Ce webinaire a permis un échange interrégional sur les menaces qui pèsent sur les journalistes durant cette année de super-élections. Il visait à sensibiliser à l'importance de la sécurité des journalistes pendant les élections et à souligner le rôle essentiel des professionnels des médias dans la lutte pour la démocratie.
Modérateur
Anoushka Schellekens, Chargé de communication, Défense des médias
Conférenciers
Nadine Hoffman, Directeur exécutif adjoint, IWMF
Depuis son arrivée à l'IWMF en 2010, Nadine a été le fer de lance du développement des activités de l'organisation en matière de sûreté et de sécurité, supervisant la création de formations à la sécurité physique et numérique ainsi que le développement des efforts d'assistance d'urgence.
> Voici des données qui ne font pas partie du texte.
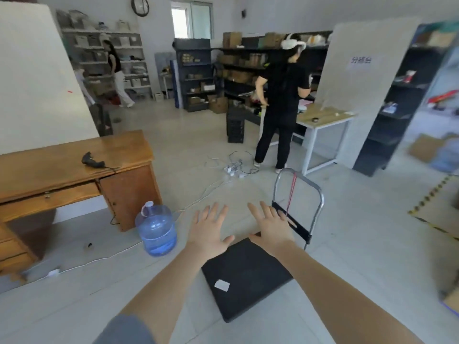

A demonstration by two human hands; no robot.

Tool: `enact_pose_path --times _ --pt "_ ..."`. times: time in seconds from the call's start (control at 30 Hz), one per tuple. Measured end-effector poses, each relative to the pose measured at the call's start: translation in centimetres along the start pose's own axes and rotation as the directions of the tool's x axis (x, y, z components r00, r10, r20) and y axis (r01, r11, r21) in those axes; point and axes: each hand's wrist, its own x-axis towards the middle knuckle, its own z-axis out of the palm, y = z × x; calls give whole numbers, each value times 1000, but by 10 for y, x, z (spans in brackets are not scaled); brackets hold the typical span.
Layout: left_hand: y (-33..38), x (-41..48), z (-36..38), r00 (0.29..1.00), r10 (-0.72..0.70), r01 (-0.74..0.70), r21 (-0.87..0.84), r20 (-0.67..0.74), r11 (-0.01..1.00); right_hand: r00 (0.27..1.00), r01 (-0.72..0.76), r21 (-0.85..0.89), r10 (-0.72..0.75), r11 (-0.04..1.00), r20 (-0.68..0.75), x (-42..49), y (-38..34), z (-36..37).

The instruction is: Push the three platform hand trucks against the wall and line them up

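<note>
**Both hands spread open over one hand truck, nothing gripped**

Far left: wooden desk [74,167] against a white panel, a black handheld device [92,160] with cable on its top. Just right of the desk's near corner, a blue water jug [156,229] stands upright on the tiled floor [360,256]; a white cable runs past it.

Centre, near: left hand [208,230] palm down, fingers fully splayed, holding nothing. Right hand [272,228] likewise flat and spread, empty. Both hover above the far end of the platform hand truck [244,276]; contact cannot be told. Truck's black deck lies on the floor in open room, well apart from any wall; its metal handle [319,194] stands upright at the far right end. Only one truck in view.

Centre-right, far: a person in black [283,100] stands at a light table [323,117], power strip [232,168] on the floor behind. Far right: dark shelving [397,100].
</note>
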Motion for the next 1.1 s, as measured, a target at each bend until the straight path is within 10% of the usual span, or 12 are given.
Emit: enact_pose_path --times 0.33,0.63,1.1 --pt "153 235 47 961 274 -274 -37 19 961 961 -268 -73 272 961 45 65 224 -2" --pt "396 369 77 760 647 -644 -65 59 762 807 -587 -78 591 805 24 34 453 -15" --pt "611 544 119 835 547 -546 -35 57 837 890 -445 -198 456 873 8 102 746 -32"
Prasanth Sugathan, Avocat et directeur juridique du Software Freedom Law Center, Inde (SFLC.IN)
En dehors de son poste de directrice juridique chez SLFCPrasanth est également conférencier invité pour le cours de diplôme d'études supérieures en droit cybernétique et en criminalistique numérique à la National Law School of India University, à Bengaluru.
Papa Ismaila Dieng, Journaliste et chargée de plaidoyer chez AfricTivistes, Sénégal.
AfricTivistes est une organisation panafricaine basée à Dakar, au Sénégal. AfricTivistes est un collectif de blogueurs qui promeut et défend les valeurs démocratiques, les droits humains et la bonne gouvernance par le biais des plateformes numériques.
Noemi Pineda, chercheur pour Article19 Mexique et Amérique Centrale et Rompe el Miedo
Quimy De León, Historien, journaliste et chercheur.
Quimy possède une vaste expérience en matière de recherche sur les droits humains et les questions liées aux entreprises, à l'environnement, au genre et à la justice transitionnelle. Elle est également la fondatrice de Prensa Comunitaria et de Ruda au Guatemala.
A propos des organisations
Ce webinaire est une collaboration entre Media Defence et le Fondation internationale des femmes dans les médias.
Défense des médias : Nous sommes la seule organisation dont la mission principale est d'apporter une aide juridique aux journalistes, aux journalistes citoyens et aux médias indépendants du monde entier. Ces 15 dernières années, nous avons soutenu juridiquement des milliers de journalistes dans 117 pays. Nous défendons la liberté d'expression et la sécurité des journalistes grâce à notre assistance juridique d'urgence, nos actions en justice stratégiques, nos formations pour avocats et le financement de centres locaux de défense des médias. Si vous êtes journaliste et que votre travail vous expose à des menaces juridiques, nous pouvons vous aider. vous aider.
Fondation internationale des femmes dans les médias : L’IWMF est la seule organisation mondiale créée pour répondre aux besoins holistiques des femmes et des journalistes non binaires.